Genentech’s grand plans for Ocrevus were almost completely disrupted in 2010, when the trials in RA and lupus were halted due to patient deaths and the occurrence of opportunistic infections (click here ). In the parlance of medical research, the risk versus benefit analysis in these trials did not warrant further study. In the parlance of everyday people, dead patients suck. It should be noted that patients in the Ocrevus rheumatoid arthritis trial were also taking other immunosuppressive drugs, but then again so are most of the patients who have been using rituximab to treat their RA since its approval in 2007.

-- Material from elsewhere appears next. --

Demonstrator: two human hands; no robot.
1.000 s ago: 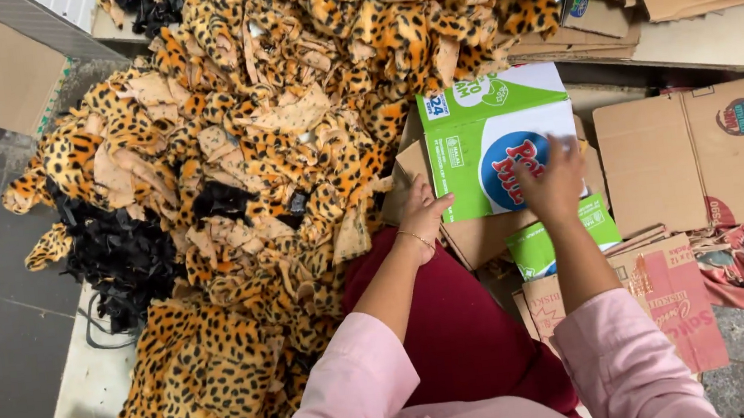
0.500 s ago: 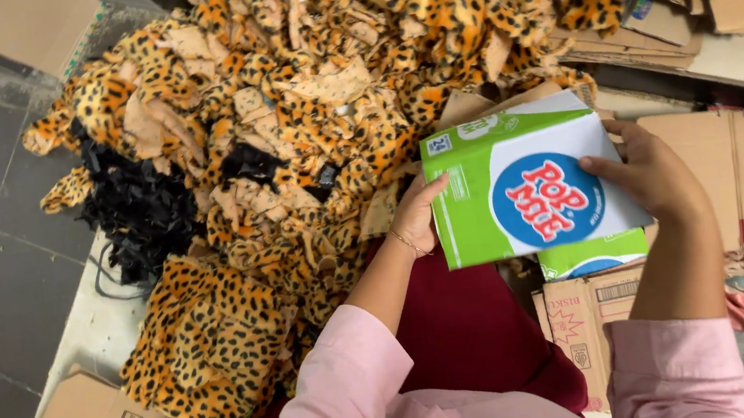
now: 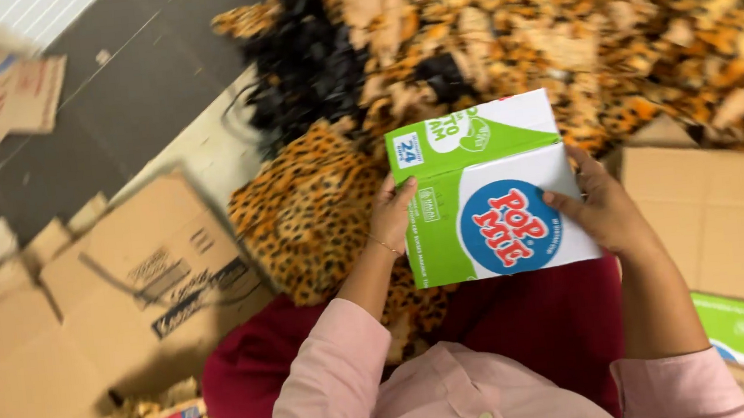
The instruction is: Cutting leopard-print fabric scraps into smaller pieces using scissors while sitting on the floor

Ocrevus studies in MS were continued because these disastrous infections and patient deaths were not seen in early Ocrevus MS trials, and also because it’s generally assumed that MS patients and their doctors have a higher tolerance for risk due to the potentially catastrophic nature of the disease (click here). This assumption is borne out by the MS community’s acceptance of drugs like Tysabri, which has a proven link to the deadly brain infection PML. Hundreds of MS patients have contracted this infection due to their taking Tysabri. Other MS drugs, such as Gilenya and Tecfidera, have also been linked to opportunistic infections such as PML. MS certainly isn’t a disease for the faint of heart.

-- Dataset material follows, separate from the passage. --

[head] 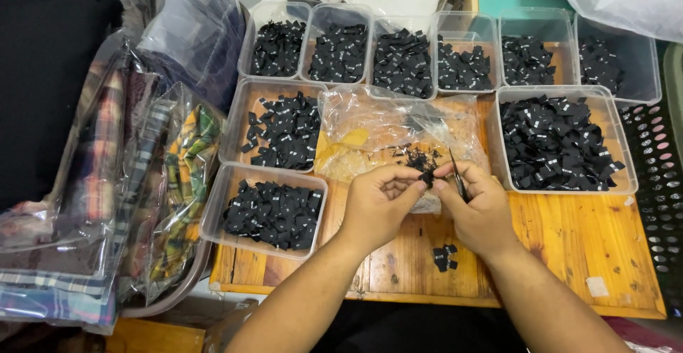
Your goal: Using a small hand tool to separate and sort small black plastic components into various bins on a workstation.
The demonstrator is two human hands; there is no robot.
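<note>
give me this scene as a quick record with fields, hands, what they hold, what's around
left hand: left hand pinches a small black label at the fingertips
right hand: right hand grips the same label and holds small scissors
surface: wooden table
loose pieces: a few cut black labels lie on the table below the hands
behind hands: clear plastic bag with some labels inside
containers: clear plastic tubs full of black labels, in rows
left side: folded plaid fabrics in plastic sleeves
</note>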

In the years since the rituximab MS studies were shelved by Genentech, MS neurologists have been using the drug on an “off label” basis due to the obvious potential of the drug displayed in those early trials. “Off label” refers to the fact that doctors are free to prescribe any FDA approved drug for any indication whatsoever, even if the drug has not been approved for that purpose (click here). Many MS neurologists here in the USA as well as in Europe have been using rituximab to treat MS patients safely and effectively for years. The use of rituximab in MS is especially prevalent in Sweden, and a recent study out of that country that took a retrospective look at MS patients treated with rituximab found that the drug was startlingly effective and had an excellent safety profile (click here). As noted earlier, rituximab has also proven safe and effective in treating rheumatoid arthritis. Remember, the RA trials for Ocrevus had to be halted due to opportunistic infections and patient deaths.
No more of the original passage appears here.